== Given data

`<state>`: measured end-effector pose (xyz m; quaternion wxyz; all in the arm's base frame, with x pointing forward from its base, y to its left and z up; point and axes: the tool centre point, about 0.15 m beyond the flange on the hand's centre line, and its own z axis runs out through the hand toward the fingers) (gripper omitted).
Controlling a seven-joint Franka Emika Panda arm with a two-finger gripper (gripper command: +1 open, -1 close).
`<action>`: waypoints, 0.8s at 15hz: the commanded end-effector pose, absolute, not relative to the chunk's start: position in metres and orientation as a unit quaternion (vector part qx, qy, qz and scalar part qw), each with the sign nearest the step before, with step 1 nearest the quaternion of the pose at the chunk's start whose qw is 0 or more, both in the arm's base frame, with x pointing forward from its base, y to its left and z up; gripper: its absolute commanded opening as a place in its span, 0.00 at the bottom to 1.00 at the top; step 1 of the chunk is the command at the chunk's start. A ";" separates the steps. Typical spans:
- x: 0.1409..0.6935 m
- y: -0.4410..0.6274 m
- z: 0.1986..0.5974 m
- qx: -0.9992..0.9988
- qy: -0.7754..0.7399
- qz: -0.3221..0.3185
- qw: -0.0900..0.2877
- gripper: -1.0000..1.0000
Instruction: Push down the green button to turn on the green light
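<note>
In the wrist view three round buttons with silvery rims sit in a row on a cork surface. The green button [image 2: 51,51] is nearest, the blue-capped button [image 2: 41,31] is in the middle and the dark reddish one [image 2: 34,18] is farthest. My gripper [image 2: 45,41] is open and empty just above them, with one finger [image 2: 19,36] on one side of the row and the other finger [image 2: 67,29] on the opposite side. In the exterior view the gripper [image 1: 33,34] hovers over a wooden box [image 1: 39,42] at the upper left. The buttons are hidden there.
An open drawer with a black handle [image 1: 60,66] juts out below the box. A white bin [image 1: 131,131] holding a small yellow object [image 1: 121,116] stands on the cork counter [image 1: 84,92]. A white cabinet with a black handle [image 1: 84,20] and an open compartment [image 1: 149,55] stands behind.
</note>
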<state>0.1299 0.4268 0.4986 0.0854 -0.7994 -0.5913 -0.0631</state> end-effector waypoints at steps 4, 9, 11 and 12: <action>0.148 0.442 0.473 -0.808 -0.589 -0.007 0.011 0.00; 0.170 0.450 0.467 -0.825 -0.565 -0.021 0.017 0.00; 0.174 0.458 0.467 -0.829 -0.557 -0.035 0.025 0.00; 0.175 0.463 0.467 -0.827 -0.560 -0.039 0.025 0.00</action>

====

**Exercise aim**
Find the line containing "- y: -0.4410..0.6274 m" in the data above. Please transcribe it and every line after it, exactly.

**Task result**
- y: -0.4410..0.6274 m
- z: 0.1986..0.5974 m
- qx: -0.9992..0.9988
- qy: -0.7754..0.7399
- qz: -0.3221..0.3185
- qw: -0.0900..0.2877
- gripper: -1.0000..1.0000
Instruction: Push down the green button to turn on the green light
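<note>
In the wrist view three round buttons with silvery rims sit in a row on a cork surface. The green button [image 2: 51,51] is nearest, the blue-capped button [image 2: 41,31] is in the middle and the dark reddish one [image 2: 34,18] is farthest. My gripper [image 2: 45,41] is open and empty just above them, with one finger [image 2: 19,36] on one side of the row and the other finger [image 2: 67,29] on the opposite side. In the exterior view the gripper [image 1: 33,34] hovers over a wooden box [image 1: 39,42] at the upper left. The buttons are hidden there.
An open drawer with a black handle [image 1: 60,66] juts out below the box. A white bin [image 1: 131,131] holding a small yellow object [image 1: 121,116] stands on the cork counter [image 1: 84,92]. A white cabinet with a black handle [image 1: 84,20] and an open compartment [image 1: 149,55] stands behind.
</note>
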<state>0.1299 0.4268 0.4986 0.0854 -0.7994 -0.5913 -0.0631</state> end-effector waypoints at steps 4, 9, 11 and 12: <action>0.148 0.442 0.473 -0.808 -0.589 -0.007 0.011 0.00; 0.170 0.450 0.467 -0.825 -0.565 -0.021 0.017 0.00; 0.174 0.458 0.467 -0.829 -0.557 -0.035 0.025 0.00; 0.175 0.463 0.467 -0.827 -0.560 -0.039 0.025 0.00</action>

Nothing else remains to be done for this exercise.